> [Exercise aim]
What is needed is an exact copy of every line in the listing.
Start of Dataset extract
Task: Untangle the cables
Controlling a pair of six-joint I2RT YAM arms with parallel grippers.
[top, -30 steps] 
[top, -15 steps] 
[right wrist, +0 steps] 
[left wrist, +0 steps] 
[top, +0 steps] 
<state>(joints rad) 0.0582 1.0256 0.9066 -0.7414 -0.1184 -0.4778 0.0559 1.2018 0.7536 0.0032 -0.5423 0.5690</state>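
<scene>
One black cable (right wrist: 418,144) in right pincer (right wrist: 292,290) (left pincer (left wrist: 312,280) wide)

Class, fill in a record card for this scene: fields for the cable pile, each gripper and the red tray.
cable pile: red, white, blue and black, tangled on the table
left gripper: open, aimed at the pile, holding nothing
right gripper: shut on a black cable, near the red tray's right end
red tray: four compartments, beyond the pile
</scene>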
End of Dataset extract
> [Response below]
Task: Untangle the cables
Controlling a pair of six-joint I2RT YAM arms with parallel grippers.
[top, -30 steps] 
[top, -15 steps] 
[right wrist, +0 steps] 
[left wrist, +0 steps] 
[top, +0 steps] 
<state>(joints rad) 0.0582 1.0256 0.9066 -0.7414 -0.1184 -0.4778 0.0559 1.2018 0.7536 0.0032 -0.5423 0.5690</state>
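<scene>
One black cable (right wrist: 418,144) in right pincer (right wrist: 292,290) (left pincer (left wrist: 312,280) wide)

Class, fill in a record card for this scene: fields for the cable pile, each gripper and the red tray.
cable pile: red, white, blue and black, tangled on the table
left gripper: open, aimed at the pile, holding nothing
right gripper: shut on a black cable, near the red tray's right end
red tray: four compartments, beyond the pile
</scene>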

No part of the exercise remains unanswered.